**PROBLEM REQUIREMENTS**
In the entries below, the lines from the one with "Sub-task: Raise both" through the one with "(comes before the" are to be copied exactly; both ends count.

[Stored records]
———

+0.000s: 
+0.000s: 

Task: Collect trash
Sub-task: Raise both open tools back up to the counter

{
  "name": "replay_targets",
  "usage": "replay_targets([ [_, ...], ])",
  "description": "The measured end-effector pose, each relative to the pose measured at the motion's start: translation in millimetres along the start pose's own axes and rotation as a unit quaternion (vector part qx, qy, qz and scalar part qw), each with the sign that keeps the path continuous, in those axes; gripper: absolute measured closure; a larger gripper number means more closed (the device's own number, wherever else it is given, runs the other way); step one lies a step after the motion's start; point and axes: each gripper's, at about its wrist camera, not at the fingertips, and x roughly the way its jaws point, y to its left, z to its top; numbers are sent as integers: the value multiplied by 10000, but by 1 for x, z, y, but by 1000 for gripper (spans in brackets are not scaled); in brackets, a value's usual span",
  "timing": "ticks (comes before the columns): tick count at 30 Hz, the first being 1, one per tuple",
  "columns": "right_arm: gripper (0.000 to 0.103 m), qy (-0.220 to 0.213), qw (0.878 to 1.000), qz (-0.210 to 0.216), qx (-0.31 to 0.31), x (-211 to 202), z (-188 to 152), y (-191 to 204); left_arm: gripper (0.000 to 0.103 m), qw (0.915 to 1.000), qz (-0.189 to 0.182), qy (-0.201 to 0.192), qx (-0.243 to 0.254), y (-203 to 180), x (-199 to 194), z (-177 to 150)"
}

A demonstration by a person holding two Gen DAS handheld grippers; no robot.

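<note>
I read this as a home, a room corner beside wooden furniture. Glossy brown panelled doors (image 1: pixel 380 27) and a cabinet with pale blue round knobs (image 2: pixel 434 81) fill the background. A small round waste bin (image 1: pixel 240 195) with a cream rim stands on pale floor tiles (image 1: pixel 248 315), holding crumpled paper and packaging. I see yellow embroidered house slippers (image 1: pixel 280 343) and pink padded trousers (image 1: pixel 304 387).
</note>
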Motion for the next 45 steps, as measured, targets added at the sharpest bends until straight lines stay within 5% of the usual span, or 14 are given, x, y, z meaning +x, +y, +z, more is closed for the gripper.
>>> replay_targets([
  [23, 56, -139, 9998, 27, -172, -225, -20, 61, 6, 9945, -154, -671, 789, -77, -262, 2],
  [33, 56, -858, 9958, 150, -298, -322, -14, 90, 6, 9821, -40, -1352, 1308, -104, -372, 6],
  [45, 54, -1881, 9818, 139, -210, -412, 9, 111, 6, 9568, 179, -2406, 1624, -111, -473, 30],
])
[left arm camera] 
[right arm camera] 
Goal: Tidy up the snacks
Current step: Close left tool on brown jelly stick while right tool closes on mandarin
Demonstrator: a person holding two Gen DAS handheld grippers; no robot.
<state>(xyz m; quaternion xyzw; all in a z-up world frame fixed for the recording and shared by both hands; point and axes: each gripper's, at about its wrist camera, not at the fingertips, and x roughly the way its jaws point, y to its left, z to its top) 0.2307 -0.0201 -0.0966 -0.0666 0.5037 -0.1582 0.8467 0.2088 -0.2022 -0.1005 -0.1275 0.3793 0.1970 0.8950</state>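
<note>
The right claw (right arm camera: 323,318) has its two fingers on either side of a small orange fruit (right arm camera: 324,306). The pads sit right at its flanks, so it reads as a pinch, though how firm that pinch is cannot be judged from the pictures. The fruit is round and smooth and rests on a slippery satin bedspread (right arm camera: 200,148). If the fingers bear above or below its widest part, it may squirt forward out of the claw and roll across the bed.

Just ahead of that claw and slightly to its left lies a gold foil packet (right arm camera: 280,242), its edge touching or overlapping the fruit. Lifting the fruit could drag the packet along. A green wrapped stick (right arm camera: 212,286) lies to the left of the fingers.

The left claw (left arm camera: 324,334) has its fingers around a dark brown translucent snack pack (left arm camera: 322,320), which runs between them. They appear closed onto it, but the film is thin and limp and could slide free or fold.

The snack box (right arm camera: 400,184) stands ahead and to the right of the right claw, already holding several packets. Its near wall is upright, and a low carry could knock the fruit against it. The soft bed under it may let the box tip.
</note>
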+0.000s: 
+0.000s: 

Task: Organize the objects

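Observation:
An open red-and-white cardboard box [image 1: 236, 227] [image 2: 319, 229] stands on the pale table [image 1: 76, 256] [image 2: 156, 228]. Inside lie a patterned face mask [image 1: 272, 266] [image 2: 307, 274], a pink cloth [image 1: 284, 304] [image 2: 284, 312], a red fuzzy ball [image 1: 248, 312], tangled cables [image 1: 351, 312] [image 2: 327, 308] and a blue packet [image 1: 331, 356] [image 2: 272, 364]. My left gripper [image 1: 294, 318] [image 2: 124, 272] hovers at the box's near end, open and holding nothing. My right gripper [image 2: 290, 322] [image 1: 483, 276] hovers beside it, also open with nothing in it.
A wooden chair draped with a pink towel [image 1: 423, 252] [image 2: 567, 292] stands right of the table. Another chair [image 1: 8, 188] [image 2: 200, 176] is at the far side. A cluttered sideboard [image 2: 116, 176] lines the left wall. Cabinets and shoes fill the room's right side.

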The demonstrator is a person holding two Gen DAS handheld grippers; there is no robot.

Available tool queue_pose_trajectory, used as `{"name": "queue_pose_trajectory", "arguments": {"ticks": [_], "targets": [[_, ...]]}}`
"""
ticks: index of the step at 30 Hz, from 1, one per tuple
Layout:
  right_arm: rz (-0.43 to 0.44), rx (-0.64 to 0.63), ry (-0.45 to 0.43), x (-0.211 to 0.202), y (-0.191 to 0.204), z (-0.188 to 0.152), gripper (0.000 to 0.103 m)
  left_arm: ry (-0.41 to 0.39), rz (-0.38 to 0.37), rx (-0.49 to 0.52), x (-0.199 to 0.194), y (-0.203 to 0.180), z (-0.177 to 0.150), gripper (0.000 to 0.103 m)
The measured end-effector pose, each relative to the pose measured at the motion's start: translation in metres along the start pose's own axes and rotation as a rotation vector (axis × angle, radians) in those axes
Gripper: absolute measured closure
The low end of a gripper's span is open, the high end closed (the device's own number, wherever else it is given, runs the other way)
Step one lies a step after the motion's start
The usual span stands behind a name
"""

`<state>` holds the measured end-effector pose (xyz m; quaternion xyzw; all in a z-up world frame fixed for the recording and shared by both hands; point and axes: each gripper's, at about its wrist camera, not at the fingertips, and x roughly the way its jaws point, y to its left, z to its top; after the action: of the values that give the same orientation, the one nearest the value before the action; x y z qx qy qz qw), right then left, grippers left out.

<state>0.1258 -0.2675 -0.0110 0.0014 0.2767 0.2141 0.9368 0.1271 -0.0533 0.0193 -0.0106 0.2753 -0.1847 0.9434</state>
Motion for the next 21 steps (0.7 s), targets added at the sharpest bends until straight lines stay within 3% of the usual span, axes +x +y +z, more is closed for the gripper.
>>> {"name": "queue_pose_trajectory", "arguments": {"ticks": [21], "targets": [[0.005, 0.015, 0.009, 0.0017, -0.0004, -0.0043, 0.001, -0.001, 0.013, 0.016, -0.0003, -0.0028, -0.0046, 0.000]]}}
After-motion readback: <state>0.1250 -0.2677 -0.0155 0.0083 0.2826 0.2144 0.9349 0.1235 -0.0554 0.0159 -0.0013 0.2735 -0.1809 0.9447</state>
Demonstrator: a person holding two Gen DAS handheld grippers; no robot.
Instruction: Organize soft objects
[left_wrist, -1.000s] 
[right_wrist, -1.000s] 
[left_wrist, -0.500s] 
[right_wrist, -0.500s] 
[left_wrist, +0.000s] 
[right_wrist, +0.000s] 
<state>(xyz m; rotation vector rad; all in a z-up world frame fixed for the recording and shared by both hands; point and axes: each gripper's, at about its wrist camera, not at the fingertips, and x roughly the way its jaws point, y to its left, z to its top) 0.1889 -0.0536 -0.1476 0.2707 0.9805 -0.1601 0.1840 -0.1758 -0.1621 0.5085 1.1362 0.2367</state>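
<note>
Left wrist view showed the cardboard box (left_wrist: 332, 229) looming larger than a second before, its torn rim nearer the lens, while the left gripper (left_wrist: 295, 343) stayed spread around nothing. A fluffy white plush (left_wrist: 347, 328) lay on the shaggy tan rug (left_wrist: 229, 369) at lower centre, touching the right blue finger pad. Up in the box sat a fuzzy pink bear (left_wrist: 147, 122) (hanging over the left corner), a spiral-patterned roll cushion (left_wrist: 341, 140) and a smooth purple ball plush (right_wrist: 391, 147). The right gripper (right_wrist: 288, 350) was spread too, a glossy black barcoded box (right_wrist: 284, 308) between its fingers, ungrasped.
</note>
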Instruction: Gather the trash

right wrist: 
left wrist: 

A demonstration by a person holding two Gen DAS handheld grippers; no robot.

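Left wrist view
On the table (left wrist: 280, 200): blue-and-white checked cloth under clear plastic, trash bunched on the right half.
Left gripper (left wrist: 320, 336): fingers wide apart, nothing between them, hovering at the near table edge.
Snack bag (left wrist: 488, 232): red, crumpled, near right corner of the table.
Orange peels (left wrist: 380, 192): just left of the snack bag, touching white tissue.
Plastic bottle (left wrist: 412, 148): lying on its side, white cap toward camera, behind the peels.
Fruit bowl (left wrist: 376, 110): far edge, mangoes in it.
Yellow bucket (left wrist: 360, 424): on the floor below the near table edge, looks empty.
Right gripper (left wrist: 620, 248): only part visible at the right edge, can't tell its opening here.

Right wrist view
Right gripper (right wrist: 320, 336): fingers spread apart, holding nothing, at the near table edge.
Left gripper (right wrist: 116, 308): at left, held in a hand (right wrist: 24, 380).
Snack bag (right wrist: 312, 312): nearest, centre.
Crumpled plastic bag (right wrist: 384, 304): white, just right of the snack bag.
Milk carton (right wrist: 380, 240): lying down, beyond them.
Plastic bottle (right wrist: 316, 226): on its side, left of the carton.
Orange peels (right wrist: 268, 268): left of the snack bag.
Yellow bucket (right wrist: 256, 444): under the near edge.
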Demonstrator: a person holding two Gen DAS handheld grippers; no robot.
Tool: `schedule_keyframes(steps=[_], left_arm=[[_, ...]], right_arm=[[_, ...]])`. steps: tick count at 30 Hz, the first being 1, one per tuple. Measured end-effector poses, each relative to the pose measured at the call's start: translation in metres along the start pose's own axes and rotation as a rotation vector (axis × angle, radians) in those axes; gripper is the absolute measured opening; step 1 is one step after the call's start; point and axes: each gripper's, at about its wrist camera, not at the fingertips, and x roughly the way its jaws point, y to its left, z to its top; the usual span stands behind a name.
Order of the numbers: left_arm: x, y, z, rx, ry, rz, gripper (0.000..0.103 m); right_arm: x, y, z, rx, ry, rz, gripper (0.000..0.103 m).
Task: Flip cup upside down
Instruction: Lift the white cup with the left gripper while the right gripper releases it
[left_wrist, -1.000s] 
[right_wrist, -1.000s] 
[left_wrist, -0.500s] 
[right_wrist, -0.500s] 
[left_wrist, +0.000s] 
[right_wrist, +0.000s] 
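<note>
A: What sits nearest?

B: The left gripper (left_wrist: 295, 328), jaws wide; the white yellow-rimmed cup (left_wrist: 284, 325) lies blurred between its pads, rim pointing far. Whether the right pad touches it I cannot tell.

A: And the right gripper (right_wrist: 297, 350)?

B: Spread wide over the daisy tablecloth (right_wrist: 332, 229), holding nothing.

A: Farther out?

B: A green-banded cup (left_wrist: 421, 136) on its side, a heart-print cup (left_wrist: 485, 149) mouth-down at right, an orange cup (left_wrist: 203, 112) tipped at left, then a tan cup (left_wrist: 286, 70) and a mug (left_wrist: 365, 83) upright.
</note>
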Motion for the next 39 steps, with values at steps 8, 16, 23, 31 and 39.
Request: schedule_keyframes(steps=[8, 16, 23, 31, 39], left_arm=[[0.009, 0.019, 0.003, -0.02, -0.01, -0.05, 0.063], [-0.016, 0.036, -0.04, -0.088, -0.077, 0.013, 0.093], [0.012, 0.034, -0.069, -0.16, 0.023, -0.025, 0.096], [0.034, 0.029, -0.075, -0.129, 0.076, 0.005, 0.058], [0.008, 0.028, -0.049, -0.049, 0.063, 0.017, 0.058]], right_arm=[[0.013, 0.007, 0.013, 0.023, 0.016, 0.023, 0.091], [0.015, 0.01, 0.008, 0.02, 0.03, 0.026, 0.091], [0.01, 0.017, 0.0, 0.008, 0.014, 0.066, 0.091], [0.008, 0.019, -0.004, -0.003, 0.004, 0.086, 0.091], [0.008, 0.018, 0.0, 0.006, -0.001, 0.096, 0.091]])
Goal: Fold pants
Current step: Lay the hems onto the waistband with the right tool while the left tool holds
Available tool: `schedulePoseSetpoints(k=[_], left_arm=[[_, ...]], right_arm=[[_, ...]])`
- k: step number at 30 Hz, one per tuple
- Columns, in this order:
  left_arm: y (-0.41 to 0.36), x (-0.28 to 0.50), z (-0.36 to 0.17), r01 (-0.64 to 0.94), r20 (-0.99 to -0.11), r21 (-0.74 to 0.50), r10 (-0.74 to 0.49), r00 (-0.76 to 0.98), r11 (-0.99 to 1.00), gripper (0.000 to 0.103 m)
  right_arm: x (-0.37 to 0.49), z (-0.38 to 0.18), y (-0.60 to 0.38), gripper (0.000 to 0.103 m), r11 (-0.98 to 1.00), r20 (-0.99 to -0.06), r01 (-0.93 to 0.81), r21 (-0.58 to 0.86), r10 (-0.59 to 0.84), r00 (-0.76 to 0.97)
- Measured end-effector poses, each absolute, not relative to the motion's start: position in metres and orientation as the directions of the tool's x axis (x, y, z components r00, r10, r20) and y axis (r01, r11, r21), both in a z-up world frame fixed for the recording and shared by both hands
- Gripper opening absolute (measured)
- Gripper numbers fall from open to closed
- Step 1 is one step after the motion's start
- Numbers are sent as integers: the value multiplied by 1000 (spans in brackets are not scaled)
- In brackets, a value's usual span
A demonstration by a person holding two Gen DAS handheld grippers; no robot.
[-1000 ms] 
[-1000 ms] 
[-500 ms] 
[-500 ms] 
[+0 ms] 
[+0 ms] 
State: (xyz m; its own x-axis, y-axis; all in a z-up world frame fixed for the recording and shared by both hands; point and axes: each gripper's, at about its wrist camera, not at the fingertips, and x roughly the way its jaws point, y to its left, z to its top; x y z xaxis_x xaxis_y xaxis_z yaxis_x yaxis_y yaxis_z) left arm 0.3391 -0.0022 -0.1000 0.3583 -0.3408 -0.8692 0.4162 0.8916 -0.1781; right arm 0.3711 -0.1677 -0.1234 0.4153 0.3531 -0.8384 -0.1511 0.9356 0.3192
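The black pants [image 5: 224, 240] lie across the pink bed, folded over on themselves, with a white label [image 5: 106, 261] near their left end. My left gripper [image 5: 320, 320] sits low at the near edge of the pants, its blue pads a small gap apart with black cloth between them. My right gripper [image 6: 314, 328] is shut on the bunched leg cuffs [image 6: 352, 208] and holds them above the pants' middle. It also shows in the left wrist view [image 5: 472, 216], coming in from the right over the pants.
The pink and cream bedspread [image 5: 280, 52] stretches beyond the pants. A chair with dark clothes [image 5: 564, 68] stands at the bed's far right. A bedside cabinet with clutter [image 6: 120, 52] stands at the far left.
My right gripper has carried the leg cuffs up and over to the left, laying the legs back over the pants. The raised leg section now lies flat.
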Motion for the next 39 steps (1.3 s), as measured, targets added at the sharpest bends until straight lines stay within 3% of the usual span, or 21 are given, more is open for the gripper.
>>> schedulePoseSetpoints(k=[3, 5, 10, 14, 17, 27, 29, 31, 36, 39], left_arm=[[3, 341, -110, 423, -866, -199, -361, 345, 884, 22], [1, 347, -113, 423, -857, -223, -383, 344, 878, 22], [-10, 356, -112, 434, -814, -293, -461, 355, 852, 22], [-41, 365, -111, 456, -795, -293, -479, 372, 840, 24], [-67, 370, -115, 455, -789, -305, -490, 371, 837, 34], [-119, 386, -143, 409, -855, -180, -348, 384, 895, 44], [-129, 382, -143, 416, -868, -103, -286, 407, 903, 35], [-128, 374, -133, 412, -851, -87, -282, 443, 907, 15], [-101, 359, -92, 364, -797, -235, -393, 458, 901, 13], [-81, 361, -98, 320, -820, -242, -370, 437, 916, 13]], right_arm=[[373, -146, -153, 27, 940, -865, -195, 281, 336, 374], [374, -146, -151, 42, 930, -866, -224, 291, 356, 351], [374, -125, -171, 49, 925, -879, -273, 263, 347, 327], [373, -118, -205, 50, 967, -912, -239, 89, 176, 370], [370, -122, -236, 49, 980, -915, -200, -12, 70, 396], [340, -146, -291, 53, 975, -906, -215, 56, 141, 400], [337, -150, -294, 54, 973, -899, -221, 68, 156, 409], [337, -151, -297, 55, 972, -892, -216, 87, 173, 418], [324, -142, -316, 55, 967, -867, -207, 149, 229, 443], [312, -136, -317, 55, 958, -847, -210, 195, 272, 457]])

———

**ANSWER BELOW**
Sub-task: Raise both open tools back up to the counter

{
  "name": "replay_targets",
  "usage": "replay_targets([ [_, ...], ])",
  "description": "The measured end-effector pose, each relative to the pose measured at the motion's start: translation in millimetres along the start pose's own axes and rotation as a unit quaternion (vector part qx, qy, qz and scalar part qw), each with the sign that keeps the path continuous, in those axes; gripper: absolute measured closure; a larger gripper number means more closed (the device's own number, wherever else it is given, runs the other way); step one lies a step after the motion's start; point and axes: each gripper's, at about its wrist camera, not at the fingertips, and x roughly the way its jaws point, y to its left, z to its top; numbers are sent as integers: the value multiplied by 10000, but by 1 for x, z, y, but by 1000 for gripper (spans in brackets are not scaled); in brackets, a value's usual span",
  "timing": "ticks (comes before the columns): tick count at 30 Hz, the first being 1, one per tuple",

What has been written here completes the answer.